FKY 2026 Ditutup, Jadi Ruang Bersama Membaca Kebudayaan Jogja

Kota Yogyakarta
4 min read
FKY 2026 Ditutup, Jadi Ruang Bersama Membaca Kebudayaan Jogja
Penutupan Festival Kebudayaan Yogyakarta (FKY) 2026 resmi ditutup di Lapangan Beran Sleman, Eks Pabrik Gula Beran-Area Pemda, Sabtu (19/9/2026). (IDN Times/Herlambang Jati Kusumo)
  • FKY 2026 resmi ditutup di Lapangan Beran Sleman pada 19 September, mengusung tema Bahasa melalui tajuk Aksara untuk membaca kebudayaan Yogyakarta.
  • Festival melibatkan pengalaman kebudayaan lintas komunitas, termasuk 600 penari, perpaduan tradisi dan kontemporer, serta kolaborasi dengan berbagai lembaga dan pelaku budaya.
  • Hingga 18 September, FKY mencatat 53.299 pengunjung, 1.767 seniman, transaksi lebih dari Rp1 miliar, 336 pemberitaan, dan pengelolaan 1.230 kilogram sampah.
This section summary was AI-assisted and reviewed by our editorial team.
Share Article

Yogyakarta, IDN Times – Festival Kebudayaan Yogyakarta (FKY) 2026 resmi ditutup di Lapangan Beran Sleman, berlokasi di Bekas Pabrik Gula Beran-Area Pemda, Sabtu (19/9/2026). Penutupan menjadi penanda berakhirnya rangkaian festival yang tahun ini mengangkat tema bahasa dengan tajuk aksara sebagai cara membaca kebudayaan Yogyakarta.

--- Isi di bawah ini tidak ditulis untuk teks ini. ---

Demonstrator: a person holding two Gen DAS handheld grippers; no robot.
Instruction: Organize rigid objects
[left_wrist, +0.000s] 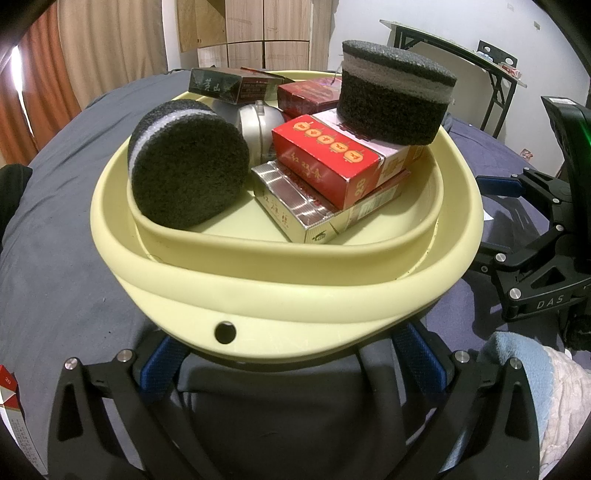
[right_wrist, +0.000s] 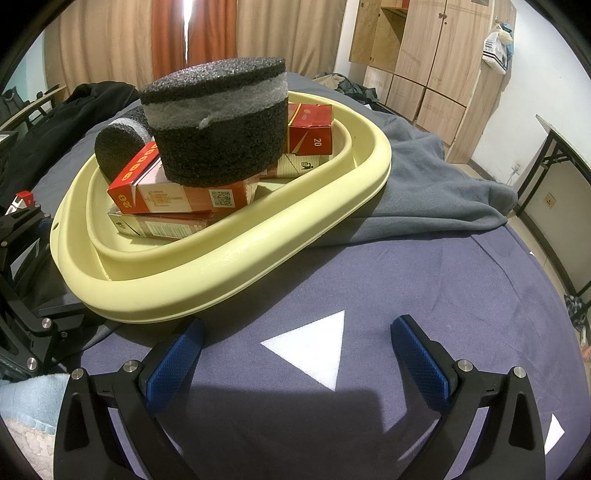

Gubernur Daerah Istimewa Yogyakarta (DIY), Sri Sultan Hamengku Buwono X, dalam sambutan yang dibacakan Wakil Gubernur DIY, Paku Alam X mengatakan berakhirnya rangkaian FKY tidak berarti berakhir pula makna yang dihadirkan selama festival. “Seperti aksara, berakhirnya sebuah rangkaian bukan berarti berakhir pula maknanya,” ujarnya dalam sambutan.

Menurutnya, selama festival berlangsung, masyarakat diajak membaca Yogyakarta melalui berbagai bahasa, mulai dari gerak, bunyi, karya, ruang hidup, tradisi, hingga perjumpaan antarmanusia. Beragam bentuk tersebut menunjukkan bahwa kebudayaan tidak pernah hadir dalam satu bentuk saja.

Kebudayaan, lanjutnya, terus hidup karena dibaca, dirasakan, ditafsirkan, dan diwariskan. Karena itu, ia berharap FKY tidak berhenti sebagai perayaan tahunan, tetapi menjadi jejak yang terus terbaca dan ruang lahirnya aksara-aksara baru kebudayaan Yogyakarta.

Dalam penutupan FKY 2026 menampilkan YKHC, Ngatmombilung, Jahanam, hingga Kiai Kanjeng, dan berbagai penampil lainnya.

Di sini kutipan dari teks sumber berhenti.